また、このくらいの年齢から上は、ベビーブーマーの子ども達であり、この国の中では、最後の競争世代かもしれません。いろいろな面で大変な世代であり、今は、給与が一番挙げてもらえないなど、不満を抱えている世代でもあります。

単純に言えば、ベビーブーマーの子ども達ですから、本当は、この世代の子ども達は、多くなるはずなのですが、統計的には、そういう傾向はみられないと思います。出生率が下がり始めの世代でもあると思います。それだけ、出産や子育てに力を注ぐことができなかった世代だということもできます。また、価値観の転換が起きた世代なのかもしれません。

この世代は、人数も少なく、その上の世代からは、いろいろとやらされてきた世代です。今の50代に育てられた世代です。この業界は、かなり流行で動きます。どこかの誰かがやったことがじわじわ広がり、いつの間にかみんなが当然やることになっていきます。

一例をあげます。漢字ドリルの話です。いつのころからか、漢字ドリルで間違えがあると、付箋を貼ってあげるというのが広がってきました。僕は、現役時代、そういうことをやっていませんから、おそらく今の50代前半あたりが始めたことだと思います。間違えがあると、その部分に付箋を貼るわけです。子ども達は、その付箋を見て直し、再度提出し、先生はそれを再度採点します。付箋が無くなれば、okなのですが、また、間違って練習をしていれば、そこに付箋を貼るわけです。問題は、その作業時間です。ここまでずっと書いてきていますが、時間は有限なのです。いったい、どれだけ手間をかければよいのかという話になります。

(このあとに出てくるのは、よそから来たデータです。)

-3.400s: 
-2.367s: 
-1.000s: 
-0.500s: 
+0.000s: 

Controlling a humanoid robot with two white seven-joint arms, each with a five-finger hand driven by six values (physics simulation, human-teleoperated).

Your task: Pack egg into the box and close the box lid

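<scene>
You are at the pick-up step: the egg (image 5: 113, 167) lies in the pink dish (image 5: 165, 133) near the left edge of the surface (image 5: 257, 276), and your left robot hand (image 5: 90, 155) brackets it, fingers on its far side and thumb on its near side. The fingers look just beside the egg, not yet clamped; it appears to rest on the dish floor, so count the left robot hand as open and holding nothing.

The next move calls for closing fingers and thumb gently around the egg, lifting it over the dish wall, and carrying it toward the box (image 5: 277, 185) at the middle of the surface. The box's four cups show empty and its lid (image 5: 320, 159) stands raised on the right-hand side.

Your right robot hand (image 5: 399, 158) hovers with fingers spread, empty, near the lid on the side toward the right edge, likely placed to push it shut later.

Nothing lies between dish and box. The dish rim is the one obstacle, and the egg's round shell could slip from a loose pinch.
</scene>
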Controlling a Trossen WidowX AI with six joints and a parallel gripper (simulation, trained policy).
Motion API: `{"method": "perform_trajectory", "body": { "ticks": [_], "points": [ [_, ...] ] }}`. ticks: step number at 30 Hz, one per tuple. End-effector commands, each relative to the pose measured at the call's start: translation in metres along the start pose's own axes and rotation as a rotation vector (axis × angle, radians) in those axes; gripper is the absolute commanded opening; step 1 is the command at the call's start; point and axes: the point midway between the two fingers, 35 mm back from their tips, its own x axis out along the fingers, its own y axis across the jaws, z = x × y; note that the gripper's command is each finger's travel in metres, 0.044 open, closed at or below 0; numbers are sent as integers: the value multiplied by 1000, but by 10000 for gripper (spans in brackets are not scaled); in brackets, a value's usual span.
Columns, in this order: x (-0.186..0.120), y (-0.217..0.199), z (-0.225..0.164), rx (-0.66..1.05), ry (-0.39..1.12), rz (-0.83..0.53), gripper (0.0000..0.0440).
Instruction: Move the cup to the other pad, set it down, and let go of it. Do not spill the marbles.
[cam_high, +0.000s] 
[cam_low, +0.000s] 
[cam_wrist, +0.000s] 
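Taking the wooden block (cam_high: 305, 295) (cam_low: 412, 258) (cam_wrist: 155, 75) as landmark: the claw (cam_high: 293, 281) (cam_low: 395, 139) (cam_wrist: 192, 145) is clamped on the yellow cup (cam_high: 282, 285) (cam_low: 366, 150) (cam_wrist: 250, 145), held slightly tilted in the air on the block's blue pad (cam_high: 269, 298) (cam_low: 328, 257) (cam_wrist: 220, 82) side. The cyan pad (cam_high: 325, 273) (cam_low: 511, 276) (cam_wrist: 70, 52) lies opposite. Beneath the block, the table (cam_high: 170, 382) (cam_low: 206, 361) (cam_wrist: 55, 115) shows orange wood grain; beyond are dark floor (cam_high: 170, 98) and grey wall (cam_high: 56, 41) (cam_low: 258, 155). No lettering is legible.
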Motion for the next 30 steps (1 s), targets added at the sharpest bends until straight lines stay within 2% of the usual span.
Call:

先生たちは、そのことが効果を上げているかをあまり考えていません。よいと思えば、取り入れ、その効果測定をすることなく継続するというパターンになります。おそらく付箋を使い始めた人は、もう一工夫していたのではないでしょうか。やり方だけを継続しても、効果は上がらないと思います。

今のベテランは、丁寧に指導することにこだわりがあるような気がします。そして、伝承してしまうのです。そのやり方を若手に。やらなければ、やらないで済ませるのでしょうが、多くの場合、やり方の伝承は続いていきます。

デジタルデバイスが普及し、方法論にも変化が出てきています。折角のチャンスですから、今までやってきたことを振り返り、その効果性について検証するというスタンスが必要だと思います。